● What you will do
Output the data below in full, character for character.
[Recorded data — start]
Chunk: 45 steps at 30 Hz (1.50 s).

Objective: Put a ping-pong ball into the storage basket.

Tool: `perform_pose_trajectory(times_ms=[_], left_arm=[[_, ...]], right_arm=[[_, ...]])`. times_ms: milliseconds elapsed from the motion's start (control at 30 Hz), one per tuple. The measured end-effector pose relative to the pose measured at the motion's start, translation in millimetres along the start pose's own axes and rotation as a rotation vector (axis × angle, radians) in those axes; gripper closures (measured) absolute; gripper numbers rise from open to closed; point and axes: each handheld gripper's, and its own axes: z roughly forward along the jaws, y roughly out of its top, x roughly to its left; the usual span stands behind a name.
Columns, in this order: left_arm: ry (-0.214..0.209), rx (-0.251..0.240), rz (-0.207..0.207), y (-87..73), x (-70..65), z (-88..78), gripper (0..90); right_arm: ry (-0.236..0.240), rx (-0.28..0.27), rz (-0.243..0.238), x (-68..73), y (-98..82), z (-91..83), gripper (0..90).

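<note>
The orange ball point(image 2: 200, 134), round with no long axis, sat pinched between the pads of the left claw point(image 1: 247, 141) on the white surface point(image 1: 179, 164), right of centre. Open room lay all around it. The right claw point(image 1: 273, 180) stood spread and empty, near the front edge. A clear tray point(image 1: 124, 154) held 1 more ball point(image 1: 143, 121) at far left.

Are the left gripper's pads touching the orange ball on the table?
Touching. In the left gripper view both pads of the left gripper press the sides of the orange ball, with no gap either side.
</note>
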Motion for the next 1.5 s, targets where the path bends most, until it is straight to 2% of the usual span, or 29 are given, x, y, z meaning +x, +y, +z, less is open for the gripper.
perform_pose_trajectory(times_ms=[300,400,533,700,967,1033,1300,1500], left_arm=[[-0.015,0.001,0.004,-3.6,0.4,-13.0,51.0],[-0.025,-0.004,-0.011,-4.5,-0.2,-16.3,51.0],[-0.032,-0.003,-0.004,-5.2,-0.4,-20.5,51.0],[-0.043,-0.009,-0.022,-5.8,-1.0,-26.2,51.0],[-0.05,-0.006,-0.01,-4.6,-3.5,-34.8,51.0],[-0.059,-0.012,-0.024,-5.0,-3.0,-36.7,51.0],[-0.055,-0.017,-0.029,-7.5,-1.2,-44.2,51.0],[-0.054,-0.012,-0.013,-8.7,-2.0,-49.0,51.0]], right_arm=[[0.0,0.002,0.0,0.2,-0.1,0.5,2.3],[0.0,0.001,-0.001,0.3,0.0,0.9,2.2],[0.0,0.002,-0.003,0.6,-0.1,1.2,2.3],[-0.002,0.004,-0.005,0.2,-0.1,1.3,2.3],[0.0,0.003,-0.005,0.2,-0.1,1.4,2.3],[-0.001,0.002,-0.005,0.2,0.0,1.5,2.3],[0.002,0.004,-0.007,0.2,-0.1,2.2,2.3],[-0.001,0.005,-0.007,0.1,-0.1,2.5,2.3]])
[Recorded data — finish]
● Result of this exercise
Chunk: 45 steps at 30 Hz (1.50 s).

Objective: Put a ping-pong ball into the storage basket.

Tool: `perform_pose_trajectory(times_ms=[_], left_arm=[[_, ...]], right_arm=[[_, ...]])`. times_ms: milliseconds elapsed from the motion's start (control at 30 Hz), one per tuple. The measured end-effector pose relative to the pose measured at the motion's start, translation in millimetres along the start pose's own axes and rotation as a rotation vector (axis × angle, radians) in those axes; gripper closures (measured) absolute; gripper numbers rise from open to closed; point and axes: each handheld gripper's, and its own axes: z roughly forward along the jaws, y roughly out of its top, x roughly to its left; the usual span stands behind a name.
Columns, in this order: left_arm: ry (-0.214..0.209), rx (-0.251..0.240), rz (-0.207..0.207), y (-87..73), x (-70..65), z (-88..78), gripper (0..90); right_arm: ry (-0.236..0.240), rx (-0.28..0.27), rz (-0.243..0.238), x (-68..73), y (-98..82), z (-91..83), gripper (0..90).

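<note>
The orange ball point(image 2: 200, 134), round with no long axis, sat pinched between the pads of the left claw point(image 1: 247, 141) on the white surface point(image 1: 179, 164), right of centre. Open room lay all around it. The right claw point(image 1: 273, 180) stood spread and empty, near the front edge. A clear tray point(image 1: 124, 154) held 1 more ball point(image 1: 143, 121) at far left.

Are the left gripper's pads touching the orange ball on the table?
Touching. In the left gripper view both pads of the left gripper press the sides of the orange ball, with no gap either side.
</note>
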Motion for the next 1.5 s, targets where the path bends most, until it is straight to 2% of the usual span, or 29 are given, x, y, z meaning +x, +y, +z, less is open for the gripper.
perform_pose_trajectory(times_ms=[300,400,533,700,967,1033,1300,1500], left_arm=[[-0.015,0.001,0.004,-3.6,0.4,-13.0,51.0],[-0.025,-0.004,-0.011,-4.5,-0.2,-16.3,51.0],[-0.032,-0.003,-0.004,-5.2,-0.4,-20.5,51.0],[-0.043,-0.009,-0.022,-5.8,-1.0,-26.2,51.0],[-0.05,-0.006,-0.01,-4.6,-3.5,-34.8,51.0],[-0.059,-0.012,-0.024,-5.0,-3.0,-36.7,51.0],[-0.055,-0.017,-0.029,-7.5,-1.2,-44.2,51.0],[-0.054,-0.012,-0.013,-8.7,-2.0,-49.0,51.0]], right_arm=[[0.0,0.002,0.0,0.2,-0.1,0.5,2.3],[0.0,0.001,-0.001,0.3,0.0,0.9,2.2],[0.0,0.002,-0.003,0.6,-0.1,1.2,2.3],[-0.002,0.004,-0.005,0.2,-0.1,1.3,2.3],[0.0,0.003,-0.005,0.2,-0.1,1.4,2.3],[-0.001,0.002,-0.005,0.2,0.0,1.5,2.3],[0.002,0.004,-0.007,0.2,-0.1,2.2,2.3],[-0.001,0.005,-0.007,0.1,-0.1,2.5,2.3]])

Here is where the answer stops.